:: EXERCISE DESCRIPTION ::
Of all the lines below, output only those starting at the one with "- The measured" and ending at the one with "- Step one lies", both ends included, exactly as written.

(MATERIALS PROVIDED Opens)

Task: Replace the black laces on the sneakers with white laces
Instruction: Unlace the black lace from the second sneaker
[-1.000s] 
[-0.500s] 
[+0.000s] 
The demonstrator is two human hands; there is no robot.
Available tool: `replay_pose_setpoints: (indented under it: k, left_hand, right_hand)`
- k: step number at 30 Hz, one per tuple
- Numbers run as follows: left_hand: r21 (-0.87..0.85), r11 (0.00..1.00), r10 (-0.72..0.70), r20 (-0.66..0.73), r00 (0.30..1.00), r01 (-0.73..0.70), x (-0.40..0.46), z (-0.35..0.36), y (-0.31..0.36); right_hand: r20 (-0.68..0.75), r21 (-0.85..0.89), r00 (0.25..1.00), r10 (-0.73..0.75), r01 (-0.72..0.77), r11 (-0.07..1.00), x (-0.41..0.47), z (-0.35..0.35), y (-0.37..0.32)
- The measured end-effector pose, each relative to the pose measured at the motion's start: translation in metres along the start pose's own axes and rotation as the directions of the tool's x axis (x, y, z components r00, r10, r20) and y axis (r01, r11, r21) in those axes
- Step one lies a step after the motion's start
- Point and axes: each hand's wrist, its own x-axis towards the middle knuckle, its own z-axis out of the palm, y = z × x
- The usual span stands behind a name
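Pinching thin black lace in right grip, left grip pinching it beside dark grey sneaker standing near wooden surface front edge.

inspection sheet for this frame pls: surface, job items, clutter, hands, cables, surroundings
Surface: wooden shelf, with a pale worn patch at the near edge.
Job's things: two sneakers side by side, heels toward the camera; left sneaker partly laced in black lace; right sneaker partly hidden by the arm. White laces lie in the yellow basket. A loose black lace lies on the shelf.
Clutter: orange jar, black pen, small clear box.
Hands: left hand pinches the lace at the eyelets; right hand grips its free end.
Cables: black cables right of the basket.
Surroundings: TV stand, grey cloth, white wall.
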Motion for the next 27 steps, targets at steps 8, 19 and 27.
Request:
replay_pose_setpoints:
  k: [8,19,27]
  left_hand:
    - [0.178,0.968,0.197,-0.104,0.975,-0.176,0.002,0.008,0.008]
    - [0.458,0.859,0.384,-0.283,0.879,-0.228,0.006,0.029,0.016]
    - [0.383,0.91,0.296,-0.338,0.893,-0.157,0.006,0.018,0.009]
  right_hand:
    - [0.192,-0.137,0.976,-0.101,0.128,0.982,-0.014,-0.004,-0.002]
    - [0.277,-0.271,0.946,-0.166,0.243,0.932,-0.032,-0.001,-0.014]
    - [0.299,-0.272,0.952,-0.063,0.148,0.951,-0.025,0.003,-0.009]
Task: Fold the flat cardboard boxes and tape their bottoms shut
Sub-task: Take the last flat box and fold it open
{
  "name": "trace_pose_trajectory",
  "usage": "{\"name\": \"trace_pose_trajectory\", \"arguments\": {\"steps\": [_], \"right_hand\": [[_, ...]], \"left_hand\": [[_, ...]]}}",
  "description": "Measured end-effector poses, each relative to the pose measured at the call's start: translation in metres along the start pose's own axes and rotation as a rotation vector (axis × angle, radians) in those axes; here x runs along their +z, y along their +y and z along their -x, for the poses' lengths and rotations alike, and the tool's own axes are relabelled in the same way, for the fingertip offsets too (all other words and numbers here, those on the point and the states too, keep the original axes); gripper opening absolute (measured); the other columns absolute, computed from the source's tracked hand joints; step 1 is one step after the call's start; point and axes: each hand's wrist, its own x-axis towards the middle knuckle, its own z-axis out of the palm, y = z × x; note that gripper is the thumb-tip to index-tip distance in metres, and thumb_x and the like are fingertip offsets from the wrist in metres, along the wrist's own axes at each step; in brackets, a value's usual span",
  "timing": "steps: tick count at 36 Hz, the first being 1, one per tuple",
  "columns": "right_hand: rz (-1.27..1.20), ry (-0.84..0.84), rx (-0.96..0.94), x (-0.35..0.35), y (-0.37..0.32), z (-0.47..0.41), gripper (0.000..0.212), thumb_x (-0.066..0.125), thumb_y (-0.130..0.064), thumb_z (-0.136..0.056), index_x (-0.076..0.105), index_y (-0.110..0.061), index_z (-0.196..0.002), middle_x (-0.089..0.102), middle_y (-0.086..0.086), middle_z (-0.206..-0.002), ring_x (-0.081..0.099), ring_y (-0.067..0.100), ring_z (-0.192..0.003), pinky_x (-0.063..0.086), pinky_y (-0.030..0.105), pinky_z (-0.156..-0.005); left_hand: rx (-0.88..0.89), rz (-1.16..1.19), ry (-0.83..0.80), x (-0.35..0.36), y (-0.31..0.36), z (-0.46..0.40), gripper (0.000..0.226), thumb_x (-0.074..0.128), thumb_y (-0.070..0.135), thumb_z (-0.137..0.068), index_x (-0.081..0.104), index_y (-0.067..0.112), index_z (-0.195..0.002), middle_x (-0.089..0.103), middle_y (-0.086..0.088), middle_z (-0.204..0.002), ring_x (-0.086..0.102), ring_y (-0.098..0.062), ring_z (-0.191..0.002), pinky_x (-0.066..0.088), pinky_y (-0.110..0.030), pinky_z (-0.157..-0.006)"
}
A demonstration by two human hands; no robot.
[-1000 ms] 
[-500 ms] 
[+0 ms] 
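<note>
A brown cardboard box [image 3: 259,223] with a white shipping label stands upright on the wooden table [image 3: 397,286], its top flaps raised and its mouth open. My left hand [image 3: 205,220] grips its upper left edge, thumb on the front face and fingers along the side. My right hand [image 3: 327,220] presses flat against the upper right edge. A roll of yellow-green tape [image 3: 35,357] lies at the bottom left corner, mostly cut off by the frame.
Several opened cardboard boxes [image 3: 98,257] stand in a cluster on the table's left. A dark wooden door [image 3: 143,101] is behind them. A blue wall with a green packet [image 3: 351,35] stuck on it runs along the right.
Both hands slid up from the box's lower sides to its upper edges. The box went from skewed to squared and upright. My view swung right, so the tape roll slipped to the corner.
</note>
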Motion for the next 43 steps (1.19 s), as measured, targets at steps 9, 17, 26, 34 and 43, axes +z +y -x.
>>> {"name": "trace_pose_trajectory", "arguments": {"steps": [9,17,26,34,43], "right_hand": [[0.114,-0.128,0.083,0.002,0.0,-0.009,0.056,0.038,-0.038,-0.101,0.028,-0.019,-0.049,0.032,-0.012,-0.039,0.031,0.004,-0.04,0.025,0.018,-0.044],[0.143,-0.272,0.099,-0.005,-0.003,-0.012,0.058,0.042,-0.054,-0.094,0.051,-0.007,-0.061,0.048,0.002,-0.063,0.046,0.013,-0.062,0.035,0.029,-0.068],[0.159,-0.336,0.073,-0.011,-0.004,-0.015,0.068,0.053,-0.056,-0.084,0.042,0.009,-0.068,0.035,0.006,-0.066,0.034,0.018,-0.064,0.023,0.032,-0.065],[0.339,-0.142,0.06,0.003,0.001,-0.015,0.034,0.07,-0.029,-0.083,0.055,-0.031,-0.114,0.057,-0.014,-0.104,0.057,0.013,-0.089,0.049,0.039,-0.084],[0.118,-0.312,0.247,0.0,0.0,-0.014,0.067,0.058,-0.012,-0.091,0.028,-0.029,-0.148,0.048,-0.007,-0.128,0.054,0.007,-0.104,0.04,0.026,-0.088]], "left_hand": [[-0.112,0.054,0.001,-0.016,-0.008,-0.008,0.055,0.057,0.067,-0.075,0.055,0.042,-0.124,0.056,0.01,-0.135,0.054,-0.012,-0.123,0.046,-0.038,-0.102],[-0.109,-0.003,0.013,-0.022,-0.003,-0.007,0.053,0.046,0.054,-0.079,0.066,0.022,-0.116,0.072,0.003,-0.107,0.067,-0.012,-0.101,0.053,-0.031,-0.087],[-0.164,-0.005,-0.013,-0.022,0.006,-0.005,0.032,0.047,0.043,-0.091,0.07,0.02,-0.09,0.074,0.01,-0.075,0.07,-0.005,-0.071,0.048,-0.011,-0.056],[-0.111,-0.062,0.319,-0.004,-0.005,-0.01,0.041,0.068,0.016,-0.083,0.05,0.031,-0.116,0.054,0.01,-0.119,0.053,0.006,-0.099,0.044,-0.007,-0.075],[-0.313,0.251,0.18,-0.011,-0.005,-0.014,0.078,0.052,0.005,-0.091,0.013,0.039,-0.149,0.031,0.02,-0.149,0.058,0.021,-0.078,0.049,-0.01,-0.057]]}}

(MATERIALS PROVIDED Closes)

:: ANSWER TO THE PROBLEM ::
- The measured end-effector pose, each relative to the pose measured at the motion's start: translation in metres along the start pose's own axes and rotation as the directions of the tool's x axis (x, y, z components r00, r10, r20) and y axis (r01, r11, r21) in those axes
- Step one lies a step after the motion's start

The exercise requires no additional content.